Di langkah kelima, sesuatu menahan ku. Aku berbalik dengan gerakan slow motion dan mendapati si iblis rain dengan aura gelap yang mengelilingi tubuh tingginya. Tangannya dengan kuat mencengkram kerah belakangku.
         
"Mau kemana ?" suara beratnya membuat ku kesulitan menelan ludahku.
         
"Apa urusanmu ?" aku memberanikan diri.
         
"Urusanku ? Urusan ku denganmu belum selesai !" ujarnya. Aku mengernyit.
         
"Kita tak saling mengenal sebelumnya. Jadi ?"
         
"Memang benar. Tapi kau sudah 2 kali mengataiku dan aku bersumpah barukali ini aku dikatai seperti itu !!"
         
"Oh jadi selama ini orang indonesia mempunyai penglihatan yang buruk" gumamku. Opss, demi tuhan aku merutuki kebiasaan ku yang satu ini.

Rain menggertakkan giginya geram dan mendorong kepalaku dengan tangannya yang masih memegangi kerah belakangku mendekat ke wajahnya. Dan aku harus menjinjit karena tubuh tingginya itu.
         
"Kau tidak tau siapa aku" katanya dengan suara rendahnya yang membuat jantung ku berpacu.
         
"Mana aku tau. Itu sama sekali bukan urusanku !"
         
"Dasar bocah tengil ! Kurang ajar ! Sombong !"
         
"Terserah. Sekarang lepaskan ak—" mataku terbelalak ketika melihat seorang gadis di balik punggung Rain berlari dengan mencengkram pecahan kaca gelas yang berujung tajam kearah rain.
         
"AWAS !!!" teriakku mencengram bahu Rain. Rain menoleh dan terkejut tapi ia mempunyai refleks yang bagus dengan menarikku menjauh. Kantin seketika jadi ricuh.

Si gadis kembali menyerang dengan berteriak keras, tapi sebelum menyentuh Rain, ia sudah di pegangi oleh Trey dan seorang lagi yang tak ku duga masih anggota kelompok Rain.

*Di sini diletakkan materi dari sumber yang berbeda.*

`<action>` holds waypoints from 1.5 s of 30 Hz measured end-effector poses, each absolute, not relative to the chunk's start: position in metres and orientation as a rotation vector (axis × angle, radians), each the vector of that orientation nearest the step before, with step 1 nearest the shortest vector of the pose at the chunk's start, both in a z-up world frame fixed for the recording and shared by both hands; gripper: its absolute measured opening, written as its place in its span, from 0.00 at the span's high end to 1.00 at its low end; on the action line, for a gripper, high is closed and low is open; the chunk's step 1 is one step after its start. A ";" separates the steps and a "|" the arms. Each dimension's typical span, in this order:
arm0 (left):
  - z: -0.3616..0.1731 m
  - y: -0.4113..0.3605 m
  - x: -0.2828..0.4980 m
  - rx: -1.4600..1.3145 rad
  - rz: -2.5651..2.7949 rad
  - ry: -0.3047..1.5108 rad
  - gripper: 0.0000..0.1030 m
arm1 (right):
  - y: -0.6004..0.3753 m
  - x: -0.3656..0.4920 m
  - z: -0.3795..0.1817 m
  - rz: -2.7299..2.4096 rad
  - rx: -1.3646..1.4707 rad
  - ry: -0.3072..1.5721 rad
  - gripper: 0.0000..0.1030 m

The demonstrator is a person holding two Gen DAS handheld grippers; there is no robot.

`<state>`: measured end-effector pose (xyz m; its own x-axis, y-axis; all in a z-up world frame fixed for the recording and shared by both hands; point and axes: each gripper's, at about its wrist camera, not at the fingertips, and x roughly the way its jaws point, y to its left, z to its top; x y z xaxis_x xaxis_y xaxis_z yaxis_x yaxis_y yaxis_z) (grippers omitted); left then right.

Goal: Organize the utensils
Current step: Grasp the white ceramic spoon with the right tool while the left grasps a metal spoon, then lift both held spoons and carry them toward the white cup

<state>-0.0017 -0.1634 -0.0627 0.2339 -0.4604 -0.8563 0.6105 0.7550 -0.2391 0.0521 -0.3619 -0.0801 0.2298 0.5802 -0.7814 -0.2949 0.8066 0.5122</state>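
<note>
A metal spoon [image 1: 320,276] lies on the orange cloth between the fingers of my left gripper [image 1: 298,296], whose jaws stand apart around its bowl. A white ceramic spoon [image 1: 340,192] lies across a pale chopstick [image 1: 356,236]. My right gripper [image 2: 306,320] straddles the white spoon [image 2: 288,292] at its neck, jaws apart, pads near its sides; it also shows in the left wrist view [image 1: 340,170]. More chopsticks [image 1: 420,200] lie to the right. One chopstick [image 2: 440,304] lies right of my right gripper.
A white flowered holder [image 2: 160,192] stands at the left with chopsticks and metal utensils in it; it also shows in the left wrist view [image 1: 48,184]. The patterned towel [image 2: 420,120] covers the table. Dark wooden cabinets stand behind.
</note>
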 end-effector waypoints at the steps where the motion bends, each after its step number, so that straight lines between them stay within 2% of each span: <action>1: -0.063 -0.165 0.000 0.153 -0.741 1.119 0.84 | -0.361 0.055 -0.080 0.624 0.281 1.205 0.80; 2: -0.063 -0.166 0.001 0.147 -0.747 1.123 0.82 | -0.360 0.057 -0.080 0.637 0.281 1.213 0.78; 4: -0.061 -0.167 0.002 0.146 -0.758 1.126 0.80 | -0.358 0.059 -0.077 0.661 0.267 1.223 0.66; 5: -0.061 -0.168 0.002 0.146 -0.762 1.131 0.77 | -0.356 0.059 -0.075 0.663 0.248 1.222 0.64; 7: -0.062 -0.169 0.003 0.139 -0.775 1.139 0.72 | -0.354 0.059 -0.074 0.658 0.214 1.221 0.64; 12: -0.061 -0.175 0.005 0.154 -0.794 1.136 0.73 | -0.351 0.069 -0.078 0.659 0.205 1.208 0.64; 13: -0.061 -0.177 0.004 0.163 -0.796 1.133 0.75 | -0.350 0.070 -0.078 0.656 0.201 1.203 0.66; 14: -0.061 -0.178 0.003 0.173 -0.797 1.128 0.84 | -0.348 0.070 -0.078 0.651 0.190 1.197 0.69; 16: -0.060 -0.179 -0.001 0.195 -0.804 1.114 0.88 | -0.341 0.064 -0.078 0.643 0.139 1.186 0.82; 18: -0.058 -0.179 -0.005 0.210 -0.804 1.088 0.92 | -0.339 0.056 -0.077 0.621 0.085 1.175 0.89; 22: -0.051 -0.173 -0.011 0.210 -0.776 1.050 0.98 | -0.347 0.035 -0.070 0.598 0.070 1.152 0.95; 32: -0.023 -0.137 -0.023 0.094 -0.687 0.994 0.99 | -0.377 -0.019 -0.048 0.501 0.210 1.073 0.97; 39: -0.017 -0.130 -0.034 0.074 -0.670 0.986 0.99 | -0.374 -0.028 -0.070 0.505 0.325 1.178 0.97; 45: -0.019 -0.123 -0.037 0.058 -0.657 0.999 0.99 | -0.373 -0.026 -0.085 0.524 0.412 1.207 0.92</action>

Gadis itu berteriak histeris mencaci maki Rain yang hanya diam dengan wajah datarnya.

Sedangkan aku mulai di serang rasa panik ketika melihat tetesan darah di lantai yang putih.

Oh tidak jangan lagi. Batinku gelisah.

Lalu kepala sekolah dan 3 orang satpam datang untuk mengurus si gadis yang masih mengamuk.
         
"Rain, kau baik baik saja ?" tanya Kepala Sekolah peduli. Rain hanya menggangguk tanpa mengatakan apapun. Kepala Sekolah beralih padaku.
         
"Nak, kau tak apa ?" tanyanya. Aku tak menjawab. Tubuh ku gemetar, keringat membasahi dahi dan telapak tangan ku, kepala ku mendadak sakit dan pusing.
        
"Nak. Hei !!" Kepala Sekolah menyentuh bahuku. Selanjutnya hal itu terjadi begitu cepat. Yang aku tau, tubuhku limbung dan suara suara yang memanggil manggil namaku sebelum gelap menyelimutiku.